American expendable launch system

The Delta 0100 series, also Delta 100, 0300 or 300 series, was an American expendable launch system which conducted orbital launches between 1968 and 1972. It was a member of the Delta family of rockets, and the first to be designated using a four digit numerical code. Two variants were flown, individually designated Delta 0300 and Delta 0900.

The Long Tank Thor, a stretched version of the Thor missile, was used as the first stage of the Delta 0100 series. Castor-2 solid rocket boosters were attached to increase thrust at lift-off, three on the 0300 variant, and nine on the 0900. The second stage was a Delta F.

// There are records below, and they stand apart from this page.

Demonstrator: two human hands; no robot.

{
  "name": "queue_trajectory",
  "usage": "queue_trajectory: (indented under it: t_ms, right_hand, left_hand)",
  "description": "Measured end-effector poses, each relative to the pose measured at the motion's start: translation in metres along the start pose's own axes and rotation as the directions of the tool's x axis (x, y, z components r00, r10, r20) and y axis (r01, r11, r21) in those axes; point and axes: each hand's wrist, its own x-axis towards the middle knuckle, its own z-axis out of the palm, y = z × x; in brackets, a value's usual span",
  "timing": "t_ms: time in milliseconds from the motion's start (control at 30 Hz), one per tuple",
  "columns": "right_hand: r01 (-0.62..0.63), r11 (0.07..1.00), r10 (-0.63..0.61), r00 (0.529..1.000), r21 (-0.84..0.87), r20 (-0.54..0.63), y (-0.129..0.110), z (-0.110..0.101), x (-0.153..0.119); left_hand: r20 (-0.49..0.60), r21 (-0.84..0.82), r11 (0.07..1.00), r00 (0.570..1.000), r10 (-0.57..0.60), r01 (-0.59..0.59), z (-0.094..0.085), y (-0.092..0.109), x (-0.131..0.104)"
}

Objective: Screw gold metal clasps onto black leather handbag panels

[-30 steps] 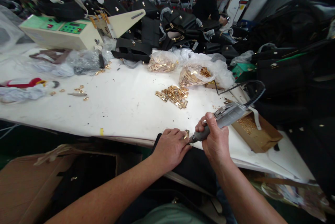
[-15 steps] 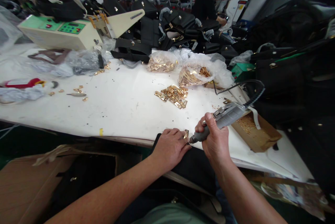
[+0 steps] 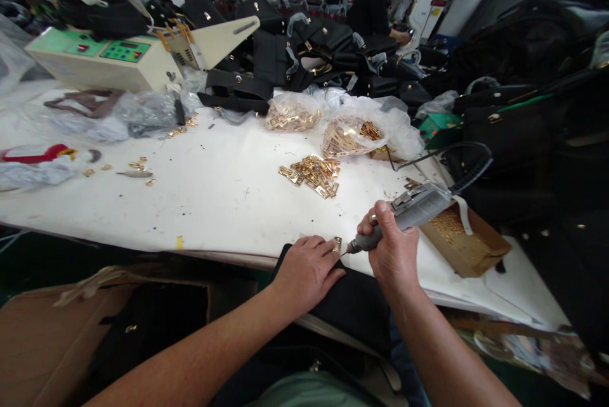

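My right hand (image 3: 394, 243) grips a grey electric screwdriver (image 3: 413, 207), its thin bit pointing down and left. A black bag (image 3: 359, 305) lies over the table's front edge and towards my lap. My left hand (image 3: 309, 271) holds it down, fingers bent over its upper edge and thumb resting on the black surface. At those fingertips a small gold metal plate (image 3: 337, 245) sticks up, partly hidden by the fingers. The bit's tip is close beside the plate; whether it touches the bag I cannot tell.
Loose gold plates (image 3: 314, 174) lie piled on the white table (image 3: 223, 198). Behind them stand clear bags of gold parts (image 3: 349, 135). An open cardboard box (image 3: 469, 245) of small gold pieces sits right. A cream machine (image 3: 118, 64) stands back left; a co-worker (image 3: 375, 1) is beyond.
The screwdriver has drawn back slightly up and right, so its bit now shows clear of my left fingers. My left fingers have shifted a little on the bag; the view has moved slightly.
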Motion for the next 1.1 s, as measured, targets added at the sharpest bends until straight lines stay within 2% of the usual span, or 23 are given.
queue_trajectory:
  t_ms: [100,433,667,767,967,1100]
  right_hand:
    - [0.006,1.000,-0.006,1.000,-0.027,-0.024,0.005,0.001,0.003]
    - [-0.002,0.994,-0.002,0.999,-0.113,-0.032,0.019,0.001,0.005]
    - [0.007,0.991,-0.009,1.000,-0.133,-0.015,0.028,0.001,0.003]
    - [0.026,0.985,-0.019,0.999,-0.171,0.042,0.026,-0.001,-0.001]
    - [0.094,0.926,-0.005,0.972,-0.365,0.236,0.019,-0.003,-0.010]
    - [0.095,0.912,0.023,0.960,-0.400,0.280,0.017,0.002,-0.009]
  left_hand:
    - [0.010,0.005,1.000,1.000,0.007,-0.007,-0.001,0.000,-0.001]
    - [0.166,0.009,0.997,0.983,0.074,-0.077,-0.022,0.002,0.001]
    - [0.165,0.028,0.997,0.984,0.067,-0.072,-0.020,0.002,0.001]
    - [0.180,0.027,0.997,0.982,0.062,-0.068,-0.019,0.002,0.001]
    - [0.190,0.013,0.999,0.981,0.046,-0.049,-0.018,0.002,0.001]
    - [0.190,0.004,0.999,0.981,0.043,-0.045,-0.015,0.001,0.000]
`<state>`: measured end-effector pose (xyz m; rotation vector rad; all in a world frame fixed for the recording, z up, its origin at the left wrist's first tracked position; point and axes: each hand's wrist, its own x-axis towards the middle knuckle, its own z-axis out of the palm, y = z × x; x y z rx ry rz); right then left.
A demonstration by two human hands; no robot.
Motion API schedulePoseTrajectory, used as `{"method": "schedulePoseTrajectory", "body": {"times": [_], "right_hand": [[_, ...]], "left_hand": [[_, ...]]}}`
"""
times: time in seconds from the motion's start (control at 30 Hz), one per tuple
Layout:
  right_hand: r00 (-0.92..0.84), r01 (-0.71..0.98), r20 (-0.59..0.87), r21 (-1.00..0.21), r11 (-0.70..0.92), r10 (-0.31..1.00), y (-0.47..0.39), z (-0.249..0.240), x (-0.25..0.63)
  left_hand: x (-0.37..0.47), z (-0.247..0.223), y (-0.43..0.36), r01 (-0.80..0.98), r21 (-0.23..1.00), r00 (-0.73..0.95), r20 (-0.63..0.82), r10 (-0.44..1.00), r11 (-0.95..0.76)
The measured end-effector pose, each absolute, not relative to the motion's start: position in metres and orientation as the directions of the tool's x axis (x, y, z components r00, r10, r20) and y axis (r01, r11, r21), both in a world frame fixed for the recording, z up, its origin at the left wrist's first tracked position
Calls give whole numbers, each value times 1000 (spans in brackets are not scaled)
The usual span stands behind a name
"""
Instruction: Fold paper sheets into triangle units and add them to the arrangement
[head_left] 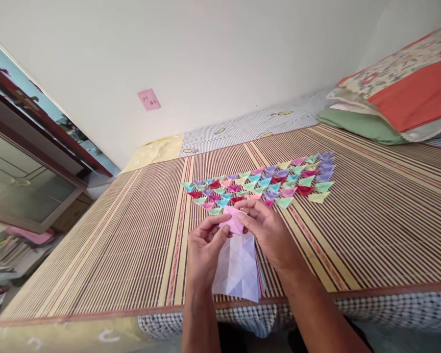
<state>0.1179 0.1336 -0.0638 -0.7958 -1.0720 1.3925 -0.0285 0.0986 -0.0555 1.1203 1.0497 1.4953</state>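
A small folded pink paper [233,221] is held between both hands above the striped mat. My left hand [206,240] pinches its left side between thumb and fingers. On the right side, my right hand [266,228] grips it with the thumb on top and fingers behind. Beneath the hands lies a stack of creased paper sheets [238,272], pale lilac on top, with coloured edges showing at the right. Just beyond the hands, several rows of small folded paper boats [266,181] in many colours stand on the mat.
The striped bamboo mat [132,245] covers a bed. At the back right lies folded bedding [407,93] in red, floral and green. A pink note [149,99] is on the white wall [242,59]. To the left stand a glass-fronted cabinet [25,181] and piled items [14,255].
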Motion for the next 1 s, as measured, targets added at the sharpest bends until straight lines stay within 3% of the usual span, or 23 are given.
{"method": "schedulePoseTrajectory", "body": {"times": [0.23,0.53,0.63,0.8,1.0], "right_hand": [[-144,-308,206,-939,154,968,135,-59,132],[-345,-324,255,-936,140,904,127,-54,141],[-328,-314,286,-932,182,900,129,-56,140],[-258,-172,436,-899,403,862,131,-55,140],[-199,-100,461,-887,450,865,127,-50,134]], "left_hand": [[-36,-53,96,-272,952,4,145,989,-138],[-44,-56,95,-223,953,-13,206,979,-203],[-44,-55,94,-136,957,-28,253,967,-255],[-39,-51,93,-30,939,-38,342,939,-343],[-28,-52,96,-83,957,-192,258,947,-277]]}}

Five 0100 series rockets were launched, three using the 0300 configuration, and two in the 0900 configuration. All launches occurred from Space Launch Complex 2W at Vandenberg AFB. There was one failure, the launch of ITOS E on July 16, 1973. A hydraulic pump malfunction led to loss of pressure to the second stage attitude control thrusters, causing the launch vehicle to tumble out of control and break up in the atmosphere.

The Japanese N-I launch vehicle was derived from the Delta 0300, using a Japanese LE-3 engine on the second stage.

== Capabilities ==
Capacity of the Delta 0100:
- Sun-synchronous orbit (SSO), 1450 km × 101.990°: at least 309 kg.